So if that is how you feel then why are you posting?


----------



## Moomin1 (8 June 2012)

OP has said on a number of occassions now, in a polite and pleasant manner, that she will take on board the advice offered.  I think we can safely put the matter to bed now and move on! 

Poor OP will need some paracetamol by the end of this!


----------



## cambrica (8 June 2012)

Moomin1 said:



			OP has said on a number of occassions now, in a polite and pleasant manner, that she will take on board the advice offered.  I think we can safely put the matter to bed now and move on! 
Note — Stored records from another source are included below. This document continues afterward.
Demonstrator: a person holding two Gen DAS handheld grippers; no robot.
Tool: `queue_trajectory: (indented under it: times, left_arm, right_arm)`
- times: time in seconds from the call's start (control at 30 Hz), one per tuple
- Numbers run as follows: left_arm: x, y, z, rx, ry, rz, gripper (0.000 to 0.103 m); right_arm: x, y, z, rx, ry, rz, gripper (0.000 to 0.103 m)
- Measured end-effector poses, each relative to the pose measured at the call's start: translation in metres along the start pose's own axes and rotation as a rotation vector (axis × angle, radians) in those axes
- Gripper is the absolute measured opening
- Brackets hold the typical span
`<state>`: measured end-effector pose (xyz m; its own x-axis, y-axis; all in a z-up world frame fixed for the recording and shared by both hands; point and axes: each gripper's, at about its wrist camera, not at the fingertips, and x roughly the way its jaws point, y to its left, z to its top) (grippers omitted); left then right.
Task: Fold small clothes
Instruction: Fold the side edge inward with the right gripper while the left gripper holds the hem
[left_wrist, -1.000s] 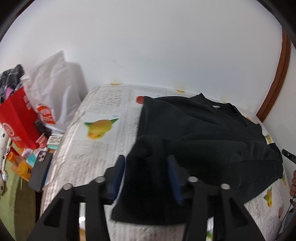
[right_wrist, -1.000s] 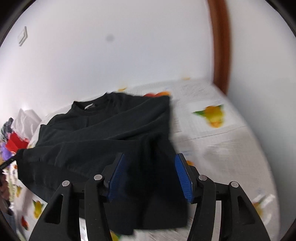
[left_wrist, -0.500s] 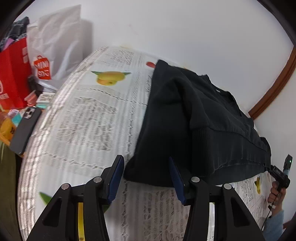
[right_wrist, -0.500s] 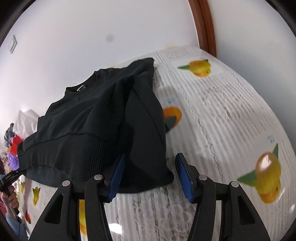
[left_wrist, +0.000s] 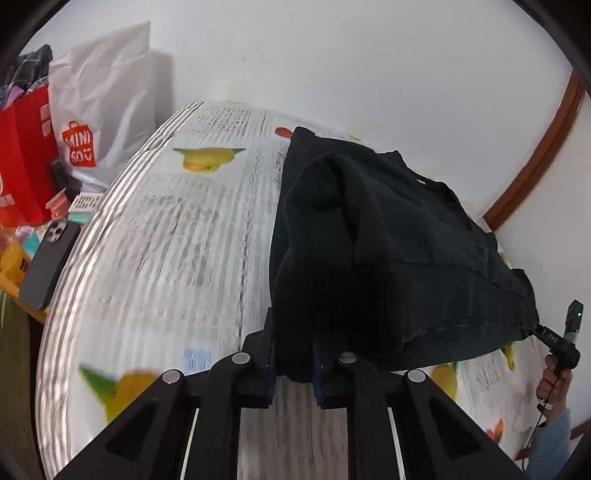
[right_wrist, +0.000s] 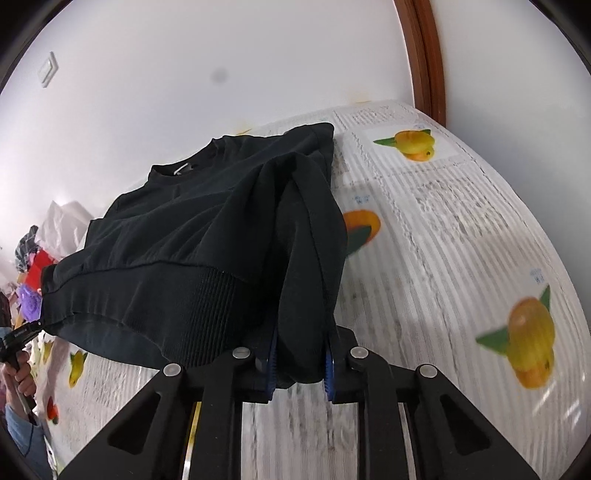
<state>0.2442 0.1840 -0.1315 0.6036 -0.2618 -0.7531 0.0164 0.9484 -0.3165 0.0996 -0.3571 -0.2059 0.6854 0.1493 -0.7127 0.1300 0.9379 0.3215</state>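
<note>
Black sweatshirt (left_wrist: 388, 251) lies bunched on the bed, ribbed hem corners lifted.

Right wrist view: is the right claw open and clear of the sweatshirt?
No, the right claw is shut on the bottom corner of the black sweatshirt, cloth pinched between its blue pads.

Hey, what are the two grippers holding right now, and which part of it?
Both hold the black sweatshirt: left gripper and right gripper each pinch a bottom corner at the ribbed hem.
</note>
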Motion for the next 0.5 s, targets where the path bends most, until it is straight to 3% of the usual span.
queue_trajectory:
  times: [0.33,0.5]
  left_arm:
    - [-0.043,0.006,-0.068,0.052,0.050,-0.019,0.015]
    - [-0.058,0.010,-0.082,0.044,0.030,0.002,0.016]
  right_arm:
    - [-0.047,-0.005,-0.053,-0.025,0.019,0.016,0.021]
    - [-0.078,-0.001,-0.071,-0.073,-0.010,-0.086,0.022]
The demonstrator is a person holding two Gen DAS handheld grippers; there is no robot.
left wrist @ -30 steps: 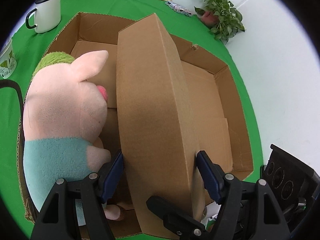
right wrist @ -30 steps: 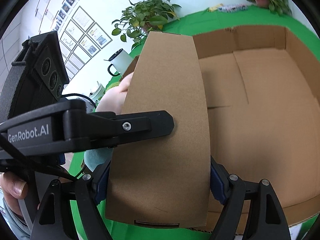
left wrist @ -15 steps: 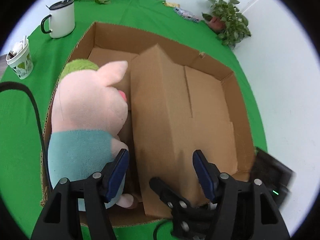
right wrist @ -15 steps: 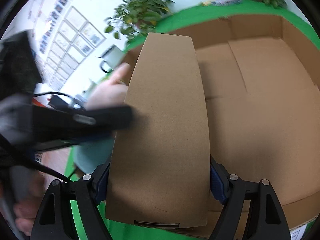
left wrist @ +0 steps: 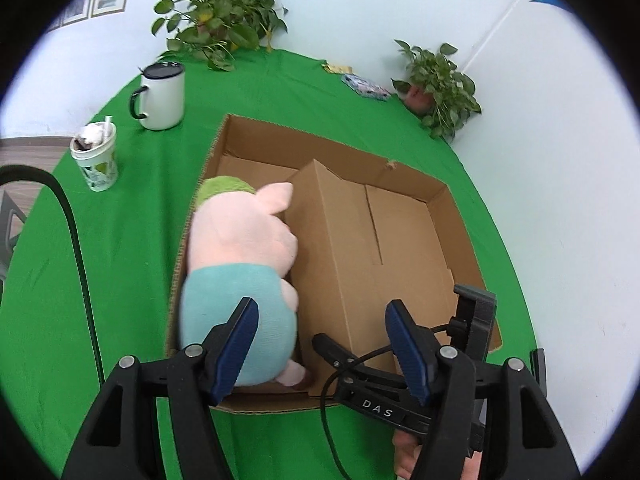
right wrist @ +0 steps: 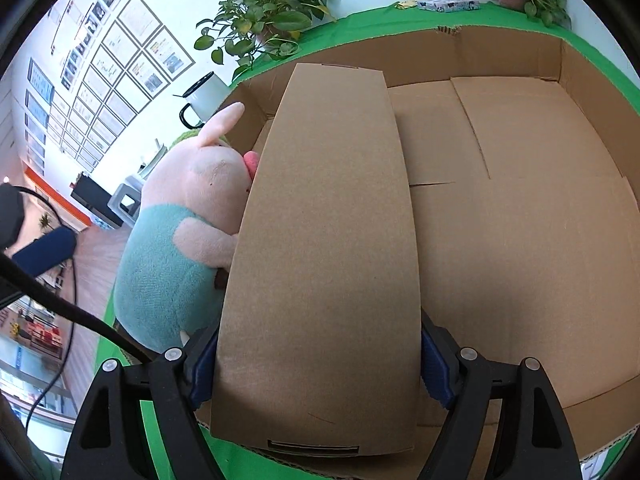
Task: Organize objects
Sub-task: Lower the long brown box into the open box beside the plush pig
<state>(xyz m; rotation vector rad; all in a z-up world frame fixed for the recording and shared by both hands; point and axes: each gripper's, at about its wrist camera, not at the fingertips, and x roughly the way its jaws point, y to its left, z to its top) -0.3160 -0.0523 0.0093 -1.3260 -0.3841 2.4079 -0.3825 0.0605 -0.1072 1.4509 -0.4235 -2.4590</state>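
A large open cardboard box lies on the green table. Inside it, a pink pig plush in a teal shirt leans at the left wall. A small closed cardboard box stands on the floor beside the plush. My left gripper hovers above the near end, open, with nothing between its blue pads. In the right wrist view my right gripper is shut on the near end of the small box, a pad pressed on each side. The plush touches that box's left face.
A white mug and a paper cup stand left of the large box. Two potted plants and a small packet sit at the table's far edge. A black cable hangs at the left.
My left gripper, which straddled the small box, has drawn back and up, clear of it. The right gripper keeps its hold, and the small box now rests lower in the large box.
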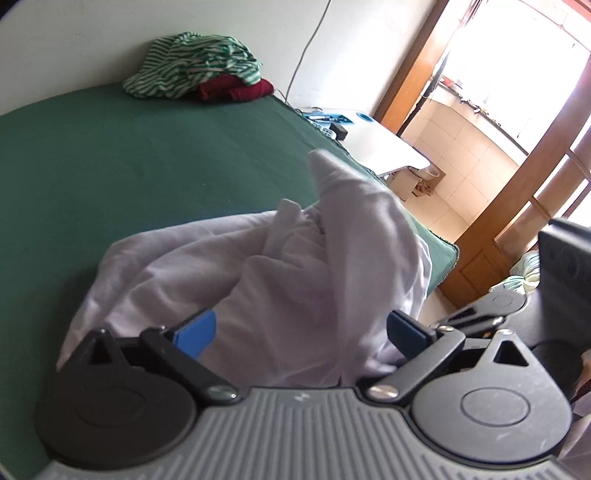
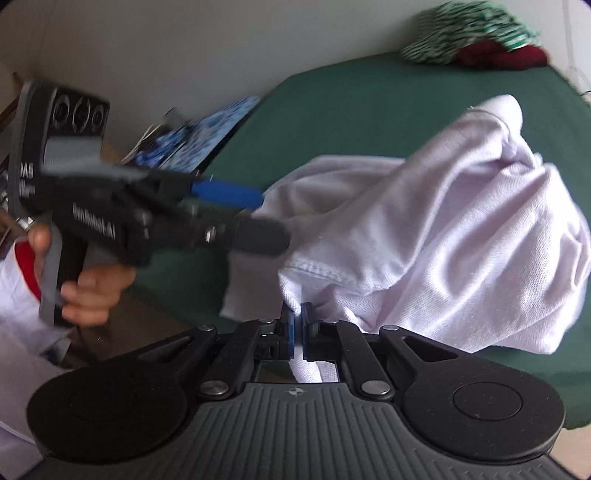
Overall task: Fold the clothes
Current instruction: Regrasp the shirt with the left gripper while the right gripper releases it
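Left wrist: green bed edge (image 1: 439,251) beside open floor (image 1: 454,166)

A white side table (image 1: 388,142) stands just beside the green-covered surface (image 1: 147,155) at about two o'clock, with small blue items (image 1: 328,118) on its near end. Past it, at three o'clock, a wooden door frame (image 1: 417,62) opens onto a bright tiled floor (image 1: 465,147). A thin cable (image 1: 306,48) hangs down the white wall (image 1: 110,33) at twelve o'clock.
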The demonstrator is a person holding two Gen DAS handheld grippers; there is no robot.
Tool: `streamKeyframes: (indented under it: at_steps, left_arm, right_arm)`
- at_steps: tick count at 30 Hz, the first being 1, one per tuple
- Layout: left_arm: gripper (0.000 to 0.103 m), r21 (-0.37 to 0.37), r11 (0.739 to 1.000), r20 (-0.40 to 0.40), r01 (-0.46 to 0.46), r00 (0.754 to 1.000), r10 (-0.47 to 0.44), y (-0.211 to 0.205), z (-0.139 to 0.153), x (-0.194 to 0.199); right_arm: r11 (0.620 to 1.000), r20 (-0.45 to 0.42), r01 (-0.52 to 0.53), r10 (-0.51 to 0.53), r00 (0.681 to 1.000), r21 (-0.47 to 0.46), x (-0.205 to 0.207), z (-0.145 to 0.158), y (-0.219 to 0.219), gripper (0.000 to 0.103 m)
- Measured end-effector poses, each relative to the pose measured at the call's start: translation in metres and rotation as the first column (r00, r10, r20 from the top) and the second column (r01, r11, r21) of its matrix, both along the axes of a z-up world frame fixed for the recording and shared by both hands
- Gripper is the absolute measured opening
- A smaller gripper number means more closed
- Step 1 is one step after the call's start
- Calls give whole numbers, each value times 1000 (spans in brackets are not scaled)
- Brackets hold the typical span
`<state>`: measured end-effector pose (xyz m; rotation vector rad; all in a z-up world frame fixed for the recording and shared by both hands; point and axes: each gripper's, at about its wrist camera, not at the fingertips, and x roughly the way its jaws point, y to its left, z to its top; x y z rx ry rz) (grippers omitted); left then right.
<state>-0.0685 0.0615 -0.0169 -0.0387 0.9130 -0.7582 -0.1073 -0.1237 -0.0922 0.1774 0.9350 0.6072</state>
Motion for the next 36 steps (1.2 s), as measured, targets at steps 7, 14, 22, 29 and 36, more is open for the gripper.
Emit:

Poor OP will need some paracetamol by the end of this!
		
Click to expand...

Totally agree. 

Offering an opinion is one thing - to which the OP has taken on board. 
Being out & out witches as at least three posters on here have been is not constructive and although tone does not always translate well when written there is no mistaking their tone. 
IMO I would much rather see a horse in this condition than one even slightly overweight resulting in long term health problems.  As we all know there are far too many ponies/horses out there seriously overweight that it is becoming the norm. Having natives I am constantly battling weight issues even on minimal hay at this time of year and being told by show judges that I need to seriously 'bulk' them up. I just wish my vet was there to give them some advice as I know exactly how he feels.
OP, there is some good advice on here- take it. There is also some unnecessary cutting remarks which I would choose to ignore and as for the person feeding your horse - well I would personally go BALLISTIC at them.


----------



## Queenofdiamonds (8 June 2012)

Personally, I would feed him more given the amount of work you do with him. I would have thought that if he were getting the correct feeding, Then he would have more muscle and topline by now though.


----------



## Hot_Toddy7 (8 June 2012)

cambrica said:



			Totally agree. 

Offering an opinion is one thing - to which the OP has taken on board. 
Being out & out witches as at least three posters on here have been is not constructive and although tone does not always translate well when written there is no mistaking their tone. 
IMO I would much rather see a horse in this condition than one even slightly overweight resulting in long term health problems.  As we all know there are far too many ponies/horses out there seriously overweight that it is becoming the norm. Having natives I am constantly battling weight issues even on minimal hay at this time of year and being told by show judges that I need to seriously 'bulk' them up. I just wish my vet was there to give them some advice as I know exactly how he feels.
OP, there is some good advice on here- take it. There is also some unnecessary cutting remarks which I would choose to ignore and as for the person feeding your horse - well I would personally go BALLISTIC at them.
		
Click to expand...

^Totally agree..
I'm still a little shocked at some peoples responses, when you consider the horses out there that ARE starved! No wonder there are so many 'lurkers', it's a pretty terrifying place to post about any form of issue, sensitive or not. 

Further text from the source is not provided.